"Nous nous attendons à ce que l'impact sur l'environnement du Mondial en Afrique du Sud soit neuf fois supérieur à celui du Mondial allemand", a déclaré Dorah Nteo, directrice de la DEAT, l'agence gouvernementale sud-africaine chargée du climat, au cours d'une conférence de presse. La majeure partie de cet impact (85%) est liée aux transports aériens utilisés pour se rendre en Afrique du Sud, mais aussi pour se déplacer entre les villes du pays.

La pointe méridionale de l'Afrique est éloignée des principaux pourvoyeurs de supporters de football en Amérique et en Europe, nécessitant des trajets de milliers de kilomètres. Les émissions totales de CO2 engendrées par la première Coupe du Monde sur le sol africain seront également plus de deux fois supérieures à celles des Jeux Olympiques de Pékin l'an dernier, ont expliqué des responsables onusiens.

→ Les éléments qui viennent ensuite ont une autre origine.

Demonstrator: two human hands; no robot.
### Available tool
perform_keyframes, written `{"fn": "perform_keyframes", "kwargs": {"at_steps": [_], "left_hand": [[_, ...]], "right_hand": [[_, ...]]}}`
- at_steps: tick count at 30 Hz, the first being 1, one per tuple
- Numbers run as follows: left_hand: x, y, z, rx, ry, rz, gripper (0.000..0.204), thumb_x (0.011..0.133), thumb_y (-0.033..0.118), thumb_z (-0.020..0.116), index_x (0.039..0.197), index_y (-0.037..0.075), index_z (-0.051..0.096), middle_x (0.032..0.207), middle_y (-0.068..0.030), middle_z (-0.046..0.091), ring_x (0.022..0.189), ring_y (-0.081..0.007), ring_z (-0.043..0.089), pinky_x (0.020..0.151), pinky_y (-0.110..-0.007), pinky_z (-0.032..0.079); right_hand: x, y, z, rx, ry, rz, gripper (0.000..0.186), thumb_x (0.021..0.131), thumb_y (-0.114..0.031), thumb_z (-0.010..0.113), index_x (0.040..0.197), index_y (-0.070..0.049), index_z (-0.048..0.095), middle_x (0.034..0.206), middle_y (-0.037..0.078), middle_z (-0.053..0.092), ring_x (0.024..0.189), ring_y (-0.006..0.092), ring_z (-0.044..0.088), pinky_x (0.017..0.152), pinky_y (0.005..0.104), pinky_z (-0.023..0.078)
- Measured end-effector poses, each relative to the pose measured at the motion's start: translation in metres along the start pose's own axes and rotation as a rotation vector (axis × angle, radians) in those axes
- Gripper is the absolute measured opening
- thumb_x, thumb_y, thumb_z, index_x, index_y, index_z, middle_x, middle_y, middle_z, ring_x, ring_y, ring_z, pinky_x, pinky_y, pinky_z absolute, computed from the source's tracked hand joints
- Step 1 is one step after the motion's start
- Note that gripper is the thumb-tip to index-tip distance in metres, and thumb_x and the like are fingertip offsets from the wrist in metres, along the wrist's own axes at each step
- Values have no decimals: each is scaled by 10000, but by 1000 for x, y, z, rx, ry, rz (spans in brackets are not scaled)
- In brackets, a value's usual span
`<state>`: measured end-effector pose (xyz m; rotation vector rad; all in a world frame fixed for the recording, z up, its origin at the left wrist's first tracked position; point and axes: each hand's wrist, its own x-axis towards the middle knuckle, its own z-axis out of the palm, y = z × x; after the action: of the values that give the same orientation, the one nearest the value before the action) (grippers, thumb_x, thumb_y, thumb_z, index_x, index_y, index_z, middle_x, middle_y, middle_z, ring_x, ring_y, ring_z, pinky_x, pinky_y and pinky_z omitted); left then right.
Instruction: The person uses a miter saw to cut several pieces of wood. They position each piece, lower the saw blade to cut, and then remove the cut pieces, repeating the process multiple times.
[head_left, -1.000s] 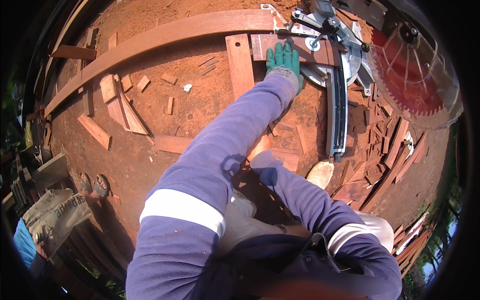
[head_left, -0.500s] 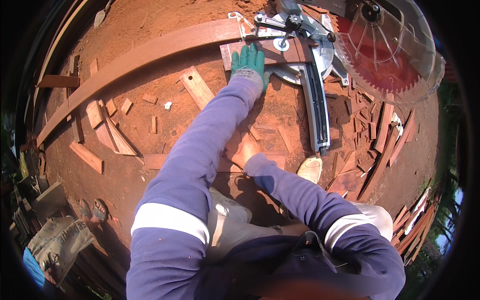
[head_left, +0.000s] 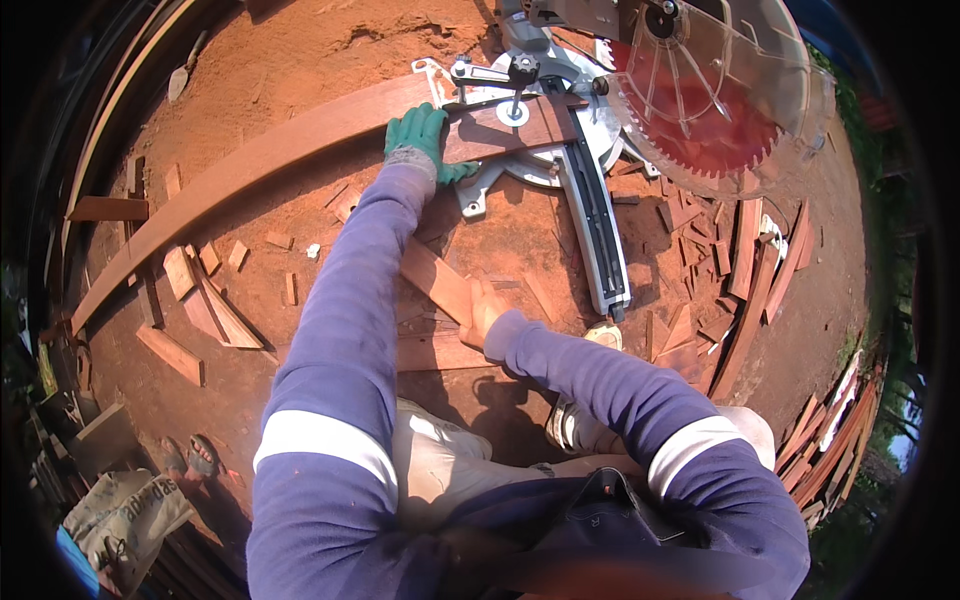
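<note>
My left hand, in a green glove, rests with fingers extended at the left end of a dark wooden piece and over the long plank that bows across the upper left in the fisheye view. That piece lies on the mitre saw under a clamp knob. My bare right hand grips the lower end of a lighter board, which runs up under my left forearm; its middle is hidden. The toothed red blade, behind a clear guard, sits at the upper right.
Offcuts and longer strips litter the dirt right of the saw. More boards lie at left, and stacked timber at lower right. Another person's sandalled foot is at lower left, beside a beige sack.
My gloved hand has slid left to the end of the piece on the saw. The lighter board has moved down toward me, with my right hand now visibly gripping it.
</note>
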<state>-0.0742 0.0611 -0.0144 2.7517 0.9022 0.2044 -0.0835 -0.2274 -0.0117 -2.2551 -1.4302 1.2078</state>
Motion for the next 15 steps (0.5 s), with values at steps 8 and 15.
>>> {"fn": "perform_keyframes", "kwargs": {"at_steps": [8, 15], "left_hand": [[7, 10, -17, -99, -56, -121, 1213, 499, 596, 960, 1493, 123, 452, 1422, -135, 563, 1377, -327, 480, 1176, -431, 332], [13, 3, -10, -118, -147, -128, 1213, 505, 608, 943, 1512, 153, 442, 1464, -150, 548, 1411, -343, 450, 1186, -449, 333]], "right_hand": [[-118, 108, -135, -49, -111, 29, 735, 704, -386, 843, 1168, 38, 460, 930, 317, 684, 868, 493, 694, 771, 501, 575], [-139, 161, -120, 392, 180, -71, 649, 797, -246, 789, 1284, 62, 490, 1026, 233, 670, 972, 320, 672, 866, 409, 530]]}}
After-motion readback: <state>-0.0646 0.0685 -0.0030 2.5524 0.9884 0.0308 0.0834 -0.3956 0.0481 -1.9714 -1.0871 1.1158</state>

"Selon l'estimation actuelle, les émissions totales pour la prochaine Coupe du Monde dépasseront 2,75 millions de tonnes de CO2. Aux JO de Pékin, elles étaient de 1,18 million de tonnes", a indiqué Theodore Oben, chargé de communication au Programme des Nations unies pour l'environnement (UNEP).

A eux seuls, les 400.000 supporters du ballon rond attendus en Afrique du Sud parcourront au total environ 7,1 millions de kilomètres en avion pour rallier le pays organisateur et émettront 1,6 million de tonnes de CO2, selon un document onusien consulté par l'AFP. L'Onu a appelé les supporters à "compenser" les émissions de CO2 de leurs trajets en avion et discute actuellement avec les équipes qualifiées pour qu'elles fassent de même.

Une vingtaine des 32 équipes qualifiées, dont la France, l'Angleterre, l'Italie, le Brésil, les Etats-Unis, se sont déjà dites prêtes à le faire et aucune équipe n'a décliné l'offre, selon l'Onu. Au total, en comptant équipes et supporters, l'Onu estime à 33 millions de dollars (20 millions d'euros) la somme à débourser pour compenser les émissions de CO2 engendrées par les vols internationaux vers l'Afrique du Sud.